Task instructions: Every line of the records below from the line with "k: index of" up to and including the line with "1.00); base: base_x" must be reproduced exactly, and no line outside that range.

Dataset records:
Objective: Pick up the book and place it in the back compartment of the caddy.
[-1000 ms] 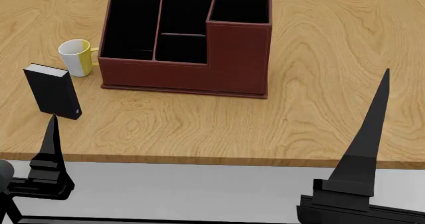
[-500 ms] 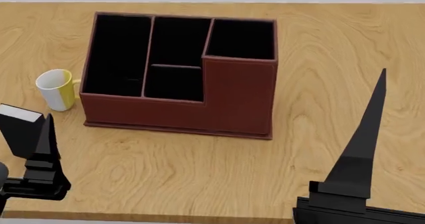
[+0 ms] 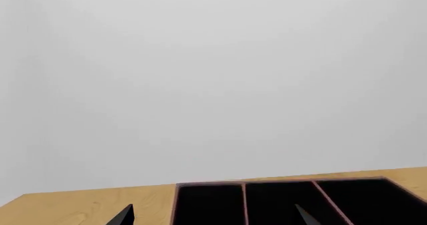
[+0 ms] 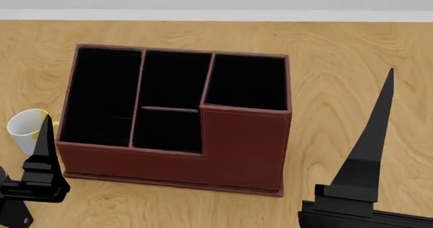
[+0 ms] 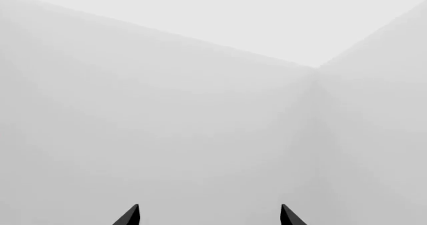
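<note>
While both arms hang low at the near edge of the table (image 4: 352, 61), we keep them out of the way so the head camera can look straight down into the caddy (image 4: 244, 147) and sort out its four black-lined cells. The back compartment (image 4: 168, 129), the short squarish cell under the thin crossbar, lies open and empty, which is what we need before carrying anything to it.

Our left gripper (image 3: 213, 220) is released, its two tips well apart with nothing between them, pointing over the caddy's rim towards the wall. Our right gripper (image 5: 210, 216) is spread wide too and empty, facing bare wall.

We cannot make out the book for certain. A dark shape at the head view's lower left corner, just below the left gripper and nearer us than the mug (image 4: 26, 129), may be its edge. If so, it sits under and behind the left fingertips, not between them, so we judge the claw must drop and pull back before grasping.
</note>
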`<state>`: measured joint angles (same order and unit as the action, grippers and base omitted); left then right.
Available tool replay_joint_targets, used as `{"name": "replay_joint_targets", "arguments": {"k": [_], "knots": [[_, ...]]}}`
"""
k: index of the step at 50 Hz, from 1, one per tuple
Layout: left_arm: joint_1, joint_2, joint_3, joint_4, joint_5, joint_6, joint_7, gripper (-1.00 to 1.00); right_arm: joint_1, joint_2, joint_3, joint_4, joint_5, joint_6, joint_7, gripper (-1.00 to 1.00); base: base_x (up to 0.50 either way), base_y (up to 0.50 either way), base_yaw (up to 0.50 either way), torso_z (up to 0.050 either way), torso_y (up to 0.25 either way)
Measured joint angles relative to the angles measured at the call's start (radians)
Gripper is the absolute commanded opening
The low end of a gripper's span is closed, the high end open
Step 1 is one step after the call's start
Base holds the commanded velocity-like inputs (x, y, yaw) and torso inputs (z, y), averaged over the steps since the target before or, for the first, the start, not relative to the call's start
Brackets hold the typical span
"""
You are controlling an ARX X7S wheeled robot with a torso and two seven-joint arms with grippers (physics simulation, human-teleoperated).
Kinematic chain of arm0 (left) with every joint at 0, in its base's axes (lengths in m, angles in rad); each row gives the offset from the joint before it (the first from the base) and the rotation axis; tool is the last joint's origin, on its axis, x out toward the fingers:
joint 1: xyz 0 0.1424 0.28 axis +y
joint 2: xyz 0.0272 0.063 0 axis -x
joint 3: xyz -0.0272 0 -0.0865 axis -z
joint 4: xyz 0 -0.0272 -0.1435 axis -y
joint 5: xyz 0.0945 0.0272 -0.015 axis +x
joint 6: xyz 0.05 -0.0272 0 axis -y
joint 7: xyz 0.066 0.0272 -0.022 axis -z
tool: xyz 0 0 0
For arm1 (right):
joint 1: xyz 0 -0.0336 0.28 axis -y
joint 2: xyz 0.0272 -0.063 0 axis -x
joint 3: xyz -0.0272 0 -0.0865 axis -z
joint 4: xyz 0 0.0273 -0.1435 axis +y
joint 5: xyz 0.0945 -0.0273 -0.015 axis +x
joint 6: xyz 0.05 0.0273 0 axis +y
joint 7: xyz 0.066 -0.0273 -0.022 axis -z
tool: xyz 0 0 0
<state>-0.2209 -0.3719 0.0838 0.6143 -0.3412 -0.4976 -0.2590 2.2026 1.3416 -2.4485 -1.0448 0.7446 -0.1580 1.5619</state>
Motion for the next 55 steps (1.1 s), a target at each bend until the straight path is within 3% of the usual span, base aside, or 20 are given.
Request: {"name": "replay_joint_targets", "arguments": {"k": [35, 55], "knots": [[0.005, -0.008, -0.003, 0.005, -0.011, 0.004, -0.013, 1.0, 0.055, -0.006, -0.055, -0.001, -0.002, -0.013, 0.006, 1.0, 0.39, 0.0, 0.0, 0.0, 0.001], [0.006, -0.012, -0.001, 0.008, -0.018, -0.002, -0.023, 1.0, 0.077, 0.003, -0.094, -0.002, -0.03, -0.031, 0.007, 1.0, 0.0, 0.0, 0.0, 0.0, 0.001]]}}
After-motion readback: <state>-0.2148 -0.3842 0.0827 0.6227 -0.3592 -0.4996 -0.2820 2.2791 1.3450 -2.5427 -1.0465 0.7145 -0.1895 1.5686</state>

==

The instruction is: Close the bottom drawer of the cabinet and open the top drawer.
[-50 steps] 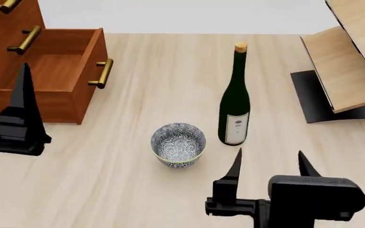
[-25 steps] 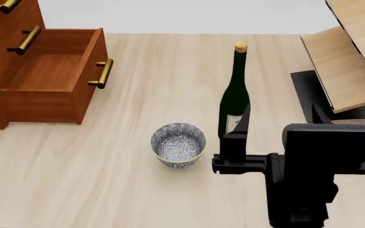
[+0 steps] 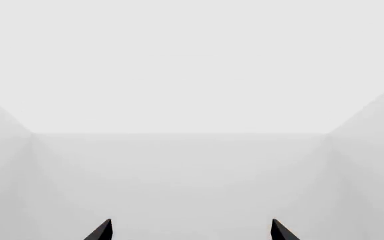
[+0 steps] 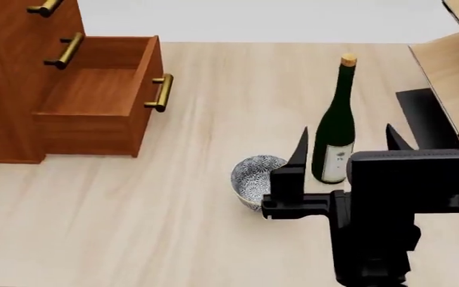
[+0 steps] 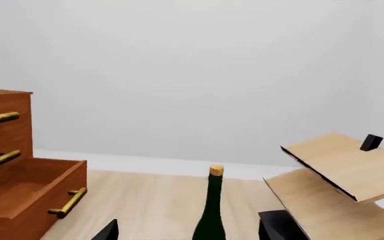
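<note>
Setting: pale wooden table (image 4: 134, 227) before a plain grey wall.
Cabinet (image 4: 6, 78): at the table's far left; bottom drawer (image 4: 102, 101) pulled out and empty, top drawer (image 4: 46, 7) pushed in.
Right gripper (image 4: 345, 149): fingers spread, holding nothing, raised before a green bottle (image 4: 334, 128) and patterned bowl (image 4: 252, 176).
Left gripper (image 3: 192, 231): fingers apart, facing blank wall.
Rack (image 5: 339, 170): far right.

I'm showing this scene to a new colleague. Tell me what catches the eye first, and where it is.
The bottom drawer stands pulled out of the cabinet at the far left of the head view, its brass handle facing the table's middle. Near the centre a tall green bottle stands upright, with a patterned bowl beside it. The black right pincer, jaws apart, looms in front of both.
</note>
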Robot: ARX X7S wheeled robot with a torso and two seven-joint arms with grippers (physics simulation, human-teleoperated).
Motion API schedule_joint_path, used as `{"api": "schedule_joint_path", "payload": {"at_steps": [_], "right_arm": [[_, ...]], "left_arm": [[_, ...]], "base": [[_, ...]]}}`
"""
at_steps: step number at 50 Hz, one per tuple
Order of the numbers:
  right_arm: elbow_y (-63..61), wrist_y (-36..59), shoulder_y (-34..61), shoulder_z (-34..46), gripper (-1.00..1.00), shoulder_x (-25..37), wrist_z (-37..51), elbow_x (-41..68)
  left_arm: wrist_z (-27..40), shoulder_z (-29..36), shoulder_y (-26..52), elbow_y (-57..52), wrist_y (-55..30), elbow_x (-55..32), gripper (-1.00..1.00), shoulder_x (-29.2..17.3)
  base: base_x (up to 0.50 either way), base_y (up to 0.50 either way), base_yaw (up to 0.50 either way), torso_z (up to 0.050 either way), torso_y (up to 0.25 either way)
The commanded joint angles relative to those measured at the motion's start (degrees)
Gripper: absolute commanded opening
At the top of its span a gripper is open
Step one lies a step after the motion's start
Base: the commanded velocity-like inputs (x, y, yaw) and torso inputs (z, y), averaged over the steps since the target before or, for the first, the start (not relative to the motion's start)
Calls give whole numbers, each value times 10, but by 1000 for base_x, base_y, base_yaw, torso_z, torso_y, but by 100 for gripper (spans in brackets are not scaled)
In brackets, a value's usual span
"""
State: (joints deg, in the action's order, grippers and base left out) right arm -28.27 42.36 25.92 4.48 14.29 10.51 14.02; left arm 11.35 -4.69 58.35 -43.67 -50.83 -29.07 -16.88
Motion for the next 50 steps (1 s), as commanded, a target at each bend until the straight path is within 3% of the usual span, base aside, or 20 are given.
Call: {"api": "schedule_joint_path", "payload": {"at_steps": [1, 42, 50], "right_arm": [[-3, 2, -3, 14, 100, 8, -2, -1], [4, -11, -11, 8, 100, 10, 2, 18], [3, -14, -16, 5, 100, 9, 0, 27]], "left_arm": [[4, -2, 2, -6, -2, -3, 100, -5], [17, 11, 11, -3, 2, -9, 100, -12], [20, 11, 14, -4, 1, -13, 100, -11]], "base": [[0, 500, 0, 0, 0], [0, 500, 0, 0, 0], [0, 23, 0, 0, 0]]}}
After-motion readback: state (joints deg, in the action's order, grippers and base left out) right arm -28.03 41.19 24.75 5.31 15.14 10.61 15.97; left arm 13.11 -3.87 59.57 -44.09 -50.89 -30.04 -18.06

Response:
k: index of the step at 50 Hz, from 1, one per tuple
Layout: left_arm: joint_1, joint_2, joint_3, joint_4, joint_5, joint_6, joint_7, gripper (-1.00 to 1.00); right_arm: joint_1, joint_2, joint_3, joint_4, joint_5, joint_6, joint_7, gripper (-1.00 to 1.00); base: base_x (up to 0.50 either way), base_y (up to 0.50 either way), base_yaw (up to 0.50 either way), torso_z (up to 0.050 either way), torso_y (up to 0.25 either way)

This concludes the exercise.